++++ GIVEN RECORDS ++++

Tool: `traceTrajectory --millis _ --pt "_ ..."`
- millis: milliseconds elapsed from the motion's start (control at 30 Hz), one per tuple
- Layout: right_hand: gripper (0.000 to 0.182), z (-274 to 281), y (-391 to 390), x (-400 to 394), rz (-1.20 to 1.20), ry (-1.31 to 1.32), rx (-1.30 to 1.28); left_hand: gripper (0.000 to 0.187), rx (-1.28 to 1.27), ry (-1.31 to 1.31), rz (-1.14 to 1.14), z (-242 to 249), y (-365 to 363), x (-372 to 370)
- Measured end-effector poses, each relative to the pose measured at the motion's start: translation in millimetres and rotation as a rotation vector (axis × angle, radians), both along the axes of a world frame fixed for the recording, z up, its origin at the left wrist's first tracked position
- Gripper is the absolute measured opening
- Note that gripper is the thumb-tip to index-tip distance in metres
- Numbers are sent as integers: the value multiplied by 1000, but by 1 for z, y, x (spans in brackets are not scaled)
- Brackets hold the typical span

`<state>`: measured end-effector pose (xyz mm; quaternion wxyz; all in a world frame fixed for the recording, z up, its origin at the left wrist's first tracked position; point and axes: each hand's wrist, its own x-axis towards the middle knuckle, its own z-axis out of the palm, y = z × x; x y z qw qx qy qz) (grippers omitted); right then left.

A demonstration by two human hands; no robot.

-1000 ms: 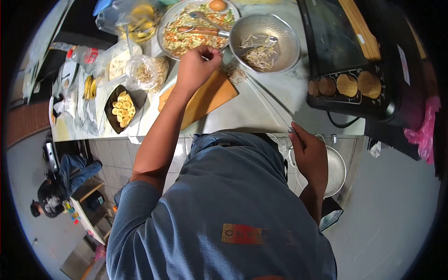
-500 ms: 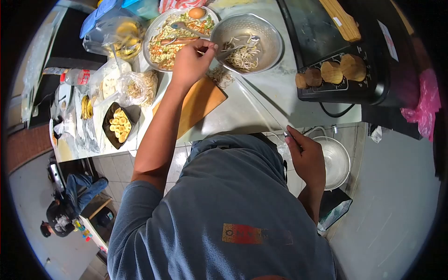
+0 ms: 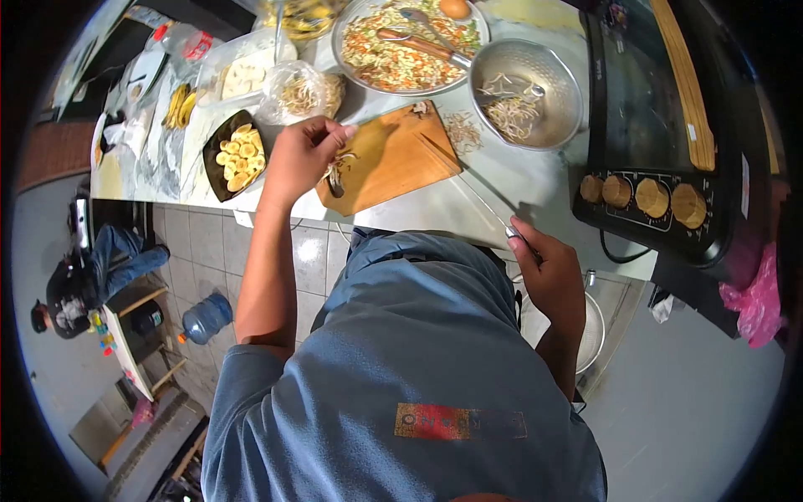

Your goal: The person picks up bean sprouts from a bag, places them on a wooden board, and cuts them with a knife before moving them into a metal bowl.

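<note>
The wooden cutting board (image 3: 393,163) lies on the counter in front of me, with bean sprout bits (image 3: 335,171) at its left end. Just above that end is my left hand (image 3: 303,155), thumb and fingers pinched together; what they hold, if anything, I cannot make out. My right hand (image 3: 548,272) is closed around the handle of a long thin knife (image 3: 477,197), whose blade points toward the board. Behind the board stands a dented metal bowl (image 3: 565,100) with bean sprouts (image 3: 512,113) and a spoon inside. More sprout scraps (image 3: 462,131) are scattered between board and bowl.
A tray of chopped vegetables (image 3: 401,63) carries an egg (image 3: 455,8) and utensils. Left are bagged sprouts (image 3: 301,94), a dark dish of yellow rounds (image 3: 238,159) and a plastic container (image 3: 242,79). An oven (image 3: 661,159) stands right. Another person (image 3: 79,280) sits far left.
My left hand has moved from beside the metal bowl to the board's left end, still pinched. The right hand keeps the knife. The camera view has shifted, showing the counter higher and farther right.
</note>
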<state>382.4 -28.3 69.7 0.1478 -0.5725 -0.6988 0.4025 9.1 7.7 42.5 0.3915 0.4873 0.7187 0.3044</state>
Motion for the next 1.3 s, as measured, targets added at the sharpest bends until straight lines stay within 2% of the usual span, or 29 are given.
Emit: traceTrajectory --millis 67,167,200,267,333,433,533,600,667,800,1100,1300 --pt "34 0 4 -5 28 8 14 28 -80 89 24 -2 -10 -2" --pt "34 2 9 -9 46 10 17 25 -109 67 64 -8 -22 -9" --pt "34 3 10 -10 46 4 4 25 -107 65 73 -16 -26 -13" --pt "33 3 11 -12 56 1 1 25 65 106 99 -32 -33 -21" --pt "33 4 13 -13 63 -1 -3 21 11 119 109 -32 -35 -23" --pt "33 7 14 -15 65 -32 -22 18 84 187 41 -32 -33 -16" --pt "33 4 14 -13 53 -21 -14 16 253 366 -170 -33 -27 -9" --pt "33 -3 13 -10 61 43 66 18 252 380 -231 -43 -24 -12" --pt "33 0 13 -10 60 22 49 17 226 557 -286 -45 -21 -8" --pt "33 11 14 -12 26 -23 -23 17 130 638 -250 -44 -17 -3" --pt "33 7 15 -9 29 -28 -7 16 311 555 -185 -42 -11 4" --pt "32 7 16 -10 -5 -28 -26 15 254 505 -167 -51 1 26"
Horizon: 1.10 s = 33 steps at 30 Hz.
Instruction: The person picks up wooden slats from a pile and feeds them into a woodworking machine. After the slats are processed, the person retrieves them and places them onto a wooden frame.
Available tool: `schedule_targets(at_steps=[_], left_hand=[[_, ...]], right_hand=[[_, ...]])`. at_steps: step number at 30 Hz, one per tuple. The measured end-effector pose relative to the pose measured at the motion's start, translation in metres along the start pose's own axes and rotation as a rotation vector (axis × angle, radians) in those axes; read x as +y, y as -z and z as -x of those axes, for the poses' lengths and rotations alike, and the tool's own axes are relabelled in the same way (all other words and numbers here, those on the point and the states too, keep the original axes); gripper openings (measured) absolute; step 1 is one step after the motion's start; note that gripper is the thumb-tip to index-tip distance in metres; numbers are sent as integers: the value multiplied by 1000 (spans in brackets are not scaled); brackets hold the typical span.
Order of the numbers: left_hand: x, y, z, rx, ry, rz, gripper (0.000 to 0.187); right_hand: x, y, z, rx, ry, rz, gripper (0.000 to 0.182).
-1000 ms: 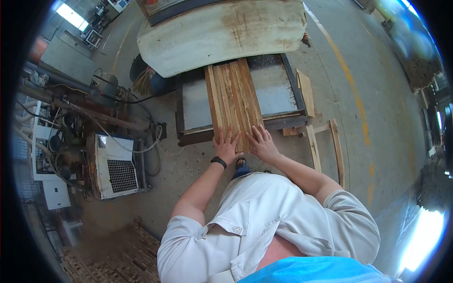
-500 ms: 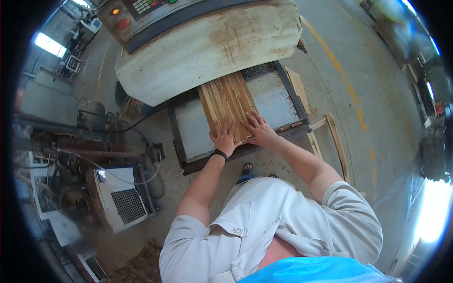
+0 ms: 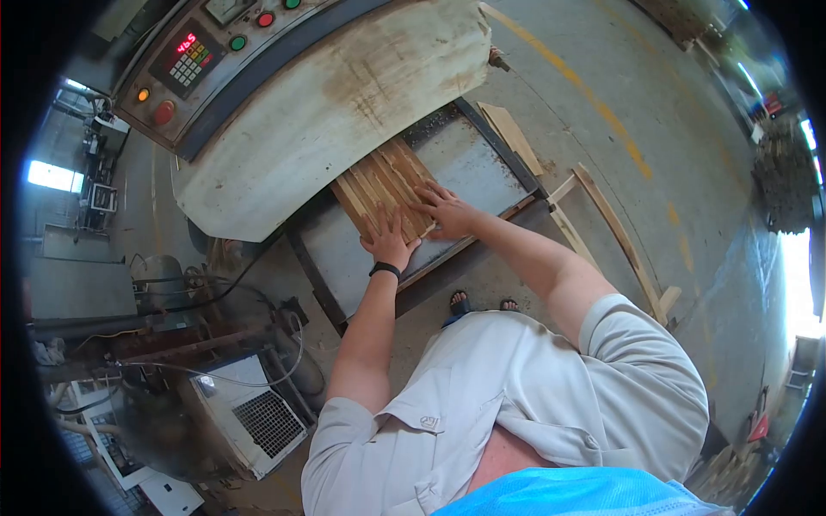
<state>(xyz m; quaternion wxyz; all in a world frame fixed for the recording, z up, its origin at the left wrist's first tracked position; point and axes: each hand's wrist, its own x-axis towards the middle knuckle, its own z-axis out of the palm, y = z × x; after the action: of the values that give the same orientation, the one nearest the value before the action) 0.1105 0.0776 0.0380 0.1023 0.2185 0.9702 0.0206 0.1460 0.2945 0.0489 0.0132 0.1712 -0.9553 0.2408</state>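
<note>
A striped wooden panel [image 3: 368, 185] made of several strips, with rough pale lines along its joints, lies on the machine's grey metal bed [image 3: 465, 172]. Its far end is hidden under the machine's cream hood [image 3: 344, 95]. My left hand [image 3: 390, 242], with a black band at the wrist, rests on the panel's near left part, fingers spread. On the near right part lies my right hand [image 3: 449, 212], its fingers also apart. Both palms are close to the panel's near edge.
The control panel [image 3: 185, 64] has a red digital display and coloured buttons. Wooden pieces [image 3: 512, 138] and a wooden frame [image 3: 615, 228] stand right of the bed. A white unit with a grille [image 3: 268, 424] is at lower left.
The panel has slid farther under the hood, and both hands have moved forward with it. The view has turned, showing more of the control panel.
</note>
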Motion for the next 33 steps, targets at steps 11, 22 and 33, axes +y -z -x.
schedule_targets(at_steps=[11,22,33], left_hand=[[-15,13,-40,-58,17,1,112],[40,-2,-44,122,-601,-68,106],[38,-18,-102,357,-690,-190,60]], right_hand=[[-9,20,143,508,-406,-201,45],[-75,-95,478,506,-1517,-134,36],[-190,-219,559,143,-1943,-635,41]])
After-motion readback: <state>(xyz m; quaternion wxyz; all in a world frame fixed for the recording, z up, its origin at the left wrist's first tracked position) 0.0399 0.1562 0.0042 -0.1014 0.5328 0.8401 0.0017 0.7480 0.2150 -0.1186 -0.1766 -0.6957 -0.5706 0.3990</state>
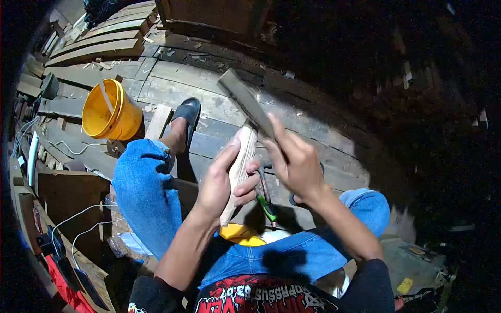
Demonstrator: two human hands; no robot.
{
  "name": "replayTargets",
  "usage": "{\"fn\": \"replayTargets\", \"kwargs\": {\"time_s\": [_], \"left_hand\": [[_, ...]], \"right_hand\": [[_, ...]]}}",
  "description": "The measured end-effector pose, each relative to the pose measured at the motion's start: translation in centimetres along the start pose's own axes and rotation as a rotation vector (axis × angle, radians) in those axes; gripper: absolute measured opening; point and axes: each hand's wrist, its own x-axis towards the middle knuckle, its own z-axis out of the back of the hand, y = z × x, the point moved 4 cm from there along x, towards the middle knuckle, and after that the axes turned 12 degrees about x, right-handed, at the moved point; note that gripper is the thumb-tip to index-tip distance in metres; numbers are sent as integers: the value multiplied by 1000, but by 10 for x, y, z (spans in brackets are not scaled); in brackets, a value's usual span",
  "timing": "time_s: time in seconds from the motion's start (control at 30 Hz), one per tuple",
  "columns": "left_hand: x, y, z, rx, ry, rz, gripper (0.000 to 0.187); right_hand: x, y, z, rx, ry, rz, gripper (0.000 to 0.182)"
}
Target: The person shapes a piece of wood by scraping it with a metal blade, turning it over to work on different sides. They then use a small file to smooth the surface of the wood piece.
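Note:
My left hand (216, 185) is wrapped round a pale, rough-grained piece of wood (244, 156), which tilts up and away from me over my lap. In my right hand (300, 156) is a long, flat grey-brown bar (245, 98), blurred at its edges, pointing up and to the left. The lower part of the bar crosses the wood's upper end; I cannot tell whether it is a blade or a plain strip. Below and between the hands, a tool with a green and black handle (267, 208) shows beyond my lap, partly hidden by the fingers.
A yellow bucket (112, 112) with a thin strip in it stands at left on the plank floor (209, 141), among scattered wood chips. Stacked boards (99, 49) lie at the upper left. Cables (78, 214) run by a wooden box. A yellow object (242, 235) shows at my lap.

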Motion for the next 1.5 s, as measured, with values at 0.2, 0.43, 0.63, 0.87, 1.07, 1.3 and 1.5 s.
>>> {"fn": "replayTargets", "kwargs": {"time_s": [0.2, 0.43, 0.63, 0.87, 1.07, 1.3, 1.5], "left_hand": [[4, 1, -5, 169, -37, -105, 35], [1, 0, -3, 97, -48, -62, 29], [4, 3, 5, 11, -44, -22, 29], [3, 3, 8, -110, 18, 39, 33], [6, 1, 9, -171, 75, 51, 33], [3, 3, 7, -12, 13, 37, 31], [1, 1, 10, -5, 23, 40, 31]], "right_hand": [[10, -14, -3, -63, -18, -32, 58], [3, -8, -10, -3, -37, 28, 60], [5, -14, -11, -32, 12, -9, 61], [4, -14, -13, -52, 56, -89, 56], [-4, -9, -16, -30, 11, 55, 58], [-2, -6, -8, -83, 83, 33, 55], [-5, -6, -10, -59, 142, 34, 52]]}}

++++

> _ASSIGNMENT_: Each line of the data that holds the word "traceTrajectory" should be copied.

> _ANSWER BOX_:
Tool: `traceTrajectory --millis _ --pt "_ ..."`
Emit: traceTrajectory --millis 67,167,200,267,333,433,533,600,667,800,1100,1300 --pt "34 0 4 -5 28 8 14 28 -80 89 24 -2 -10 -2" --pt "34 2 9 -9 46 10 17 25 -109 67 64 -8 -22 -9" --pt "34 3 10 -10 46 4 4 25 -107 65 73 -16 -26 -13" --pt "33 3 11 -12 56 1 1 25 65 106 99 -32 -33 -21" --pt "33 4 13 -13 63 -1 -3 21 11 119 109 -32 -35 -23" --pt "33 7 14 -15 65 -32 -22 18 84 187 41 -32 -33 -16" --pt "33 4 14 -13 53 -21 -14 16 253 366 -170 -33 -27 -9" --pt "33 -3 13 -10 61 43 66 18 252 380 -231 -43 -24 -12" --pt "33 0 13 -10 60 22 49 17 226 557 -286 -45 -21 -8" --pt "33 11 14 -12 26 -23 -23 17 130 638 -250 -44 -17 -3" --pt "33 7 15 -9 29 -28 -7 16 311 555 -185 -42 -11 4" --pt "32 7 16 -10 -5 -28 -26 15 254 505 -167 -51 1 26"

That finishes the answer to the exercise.